Problem statement:
Answer with a number only, stating how many lines of the records hold the word "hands".

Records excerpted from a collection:
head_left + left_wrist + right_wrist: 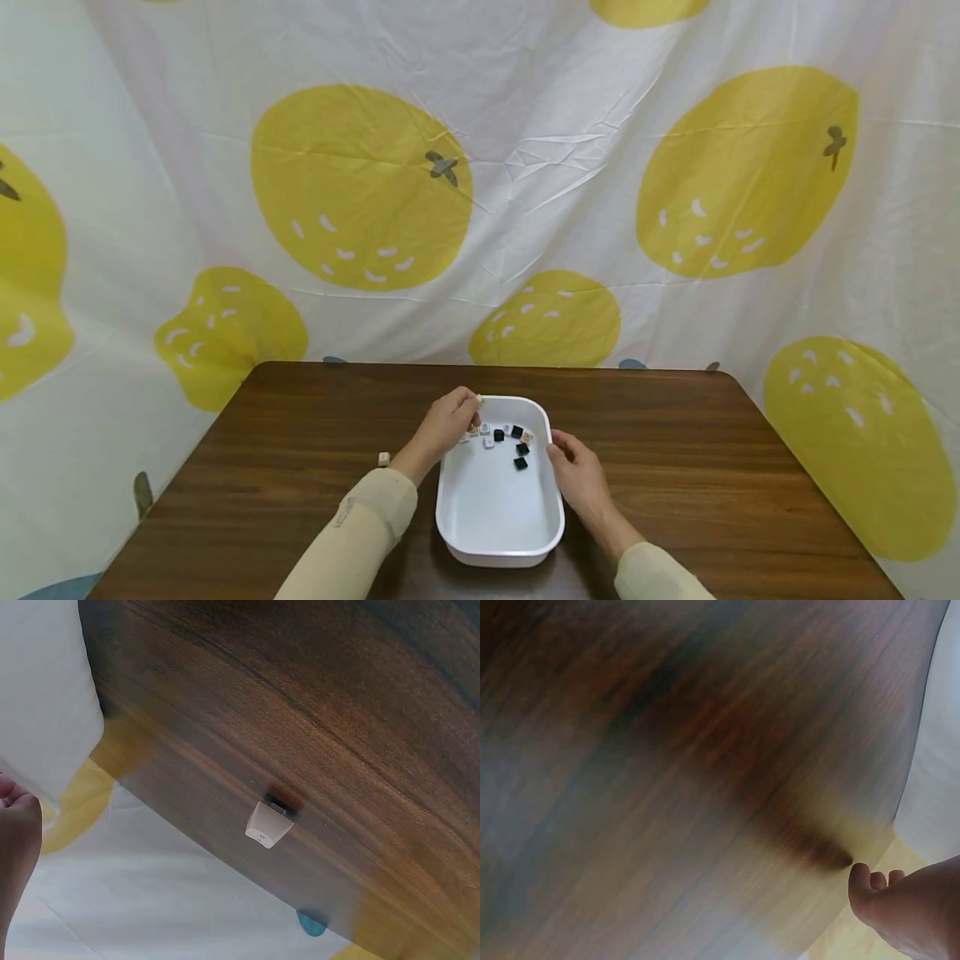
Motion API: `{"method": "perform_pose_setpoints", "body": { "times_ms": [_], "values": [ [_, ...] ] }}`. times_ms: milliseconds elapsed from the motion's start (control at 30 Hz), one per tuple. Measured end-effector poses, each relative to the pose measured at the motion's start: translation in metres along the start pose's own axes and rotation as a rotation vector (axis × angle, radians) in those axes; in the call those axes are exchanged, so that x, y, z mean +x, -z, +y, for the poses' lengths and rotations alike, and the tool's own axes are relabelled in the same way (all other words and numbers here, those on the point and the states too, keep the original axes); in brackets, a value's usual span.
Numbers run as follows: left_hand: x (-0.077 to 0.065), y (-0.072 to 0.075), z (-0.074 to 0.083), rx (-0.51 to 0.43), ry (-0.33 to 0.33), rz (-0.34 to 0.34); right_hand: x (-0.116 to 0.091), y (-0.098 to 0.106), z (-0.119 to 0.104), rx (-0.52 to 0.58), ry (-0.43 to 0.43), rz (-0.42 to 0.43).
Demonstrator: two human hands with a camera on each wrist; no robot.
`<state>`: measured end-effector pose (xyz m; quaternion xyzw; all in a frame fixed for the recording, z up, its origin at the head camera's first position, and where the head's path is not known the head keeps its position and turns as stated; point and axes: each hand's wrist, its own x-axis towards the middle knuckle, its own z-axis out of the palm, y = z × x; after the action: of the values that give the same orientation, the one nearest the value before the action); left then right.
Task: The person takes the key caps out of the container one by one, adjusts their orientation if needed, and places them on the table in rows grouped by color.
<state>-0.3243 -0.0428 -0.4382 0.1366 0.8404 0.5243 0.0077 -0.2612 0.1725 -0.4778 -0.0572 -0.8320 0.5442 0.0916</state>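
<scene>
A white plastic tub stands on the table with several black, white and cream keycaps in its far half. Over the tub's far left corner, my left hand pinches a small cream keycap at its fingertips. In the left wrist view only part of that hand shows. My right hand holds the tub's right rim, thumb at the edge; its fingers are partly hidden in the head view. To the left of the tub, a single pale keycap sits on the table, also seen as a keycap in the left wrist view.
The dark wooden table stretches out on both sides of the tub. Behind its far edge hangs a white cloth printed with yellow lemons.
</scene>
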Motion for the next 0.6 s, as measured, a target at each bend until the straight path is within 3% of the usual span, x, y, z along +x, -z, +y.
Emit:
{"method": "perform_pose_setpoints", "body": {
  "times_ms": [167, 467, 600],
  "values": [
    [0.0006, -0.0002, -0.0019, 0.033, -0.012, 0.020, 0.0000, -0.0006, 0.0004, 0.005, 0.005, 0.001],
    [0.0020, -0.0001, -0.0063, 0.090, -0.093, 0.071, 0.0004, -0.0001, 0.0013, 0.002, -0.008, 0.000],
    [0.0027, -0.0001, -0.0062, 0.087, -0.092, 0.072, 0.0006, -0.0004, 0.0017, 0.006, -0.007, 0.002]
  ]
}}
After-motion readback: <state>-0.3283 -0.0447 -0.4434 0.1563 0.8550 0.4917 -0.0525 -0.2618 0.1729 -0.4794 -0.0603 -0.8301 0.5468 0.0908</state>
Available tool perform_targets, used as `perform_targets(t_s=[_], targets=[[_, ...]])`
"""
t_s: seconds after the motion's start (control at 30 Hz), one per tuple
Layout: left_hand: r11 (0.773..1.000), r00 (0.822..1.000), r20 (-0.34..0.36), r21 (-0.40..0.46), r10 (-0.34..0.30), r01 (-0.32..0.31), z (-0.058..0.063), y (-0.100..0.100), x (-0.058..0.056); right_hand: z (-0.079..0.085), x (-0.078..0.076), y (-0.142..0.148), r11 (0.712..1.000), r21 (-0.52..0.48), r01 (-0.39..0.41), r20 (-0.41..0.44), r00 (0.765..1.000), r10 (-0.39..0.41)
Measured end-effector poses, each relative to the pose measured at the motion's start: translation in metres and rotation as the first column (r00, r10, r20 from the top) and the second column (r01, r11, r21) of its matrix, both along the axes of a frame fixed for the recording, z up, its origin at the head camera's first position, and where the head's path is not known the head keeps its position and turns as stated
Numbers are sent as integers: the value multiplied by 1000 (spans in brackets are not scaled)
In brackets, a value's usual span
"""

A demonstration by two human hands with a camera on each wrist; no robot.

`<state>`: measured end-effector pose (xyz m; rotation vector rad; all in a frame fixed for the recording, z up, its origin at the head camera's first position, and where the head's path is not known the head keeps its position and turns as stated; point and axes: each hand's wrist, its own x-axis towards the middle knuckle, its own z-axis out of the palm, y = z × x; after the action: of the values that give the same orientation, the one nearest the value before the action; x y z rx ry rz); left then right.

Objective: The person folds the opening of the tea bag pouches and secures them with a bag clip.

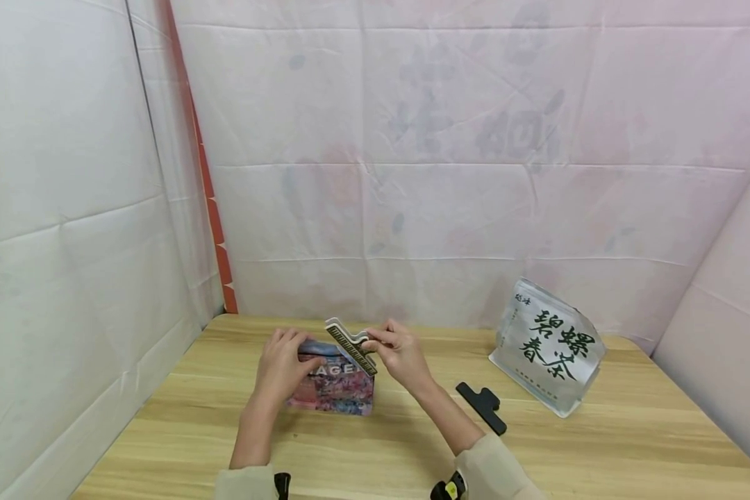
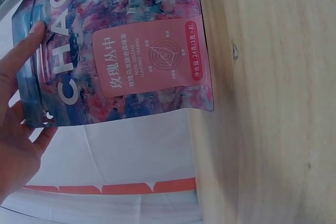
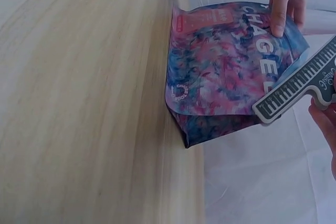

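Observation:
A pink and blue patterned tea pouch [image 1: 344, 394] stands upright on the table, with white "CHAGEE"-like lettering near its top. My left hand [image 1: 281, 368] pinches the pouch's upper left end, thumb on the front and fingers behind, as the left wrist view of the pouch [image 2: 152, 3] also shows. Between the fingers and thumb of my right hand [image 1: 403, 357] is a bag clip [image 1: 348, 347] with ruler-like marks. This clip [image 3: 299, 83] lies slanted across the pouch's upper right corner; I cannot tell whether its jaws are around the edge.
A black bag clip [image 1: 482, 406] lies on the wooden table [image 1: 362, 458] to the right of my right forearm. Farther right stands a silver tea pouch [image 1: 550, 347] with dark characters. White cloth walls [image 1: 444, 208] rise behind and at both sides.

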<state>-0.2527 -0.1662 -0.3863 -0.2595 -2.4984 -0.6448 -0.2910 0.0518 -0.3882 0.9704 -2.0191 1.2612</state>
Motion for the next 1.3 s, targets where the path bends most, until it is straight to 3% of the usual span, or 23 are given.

Finished task:
2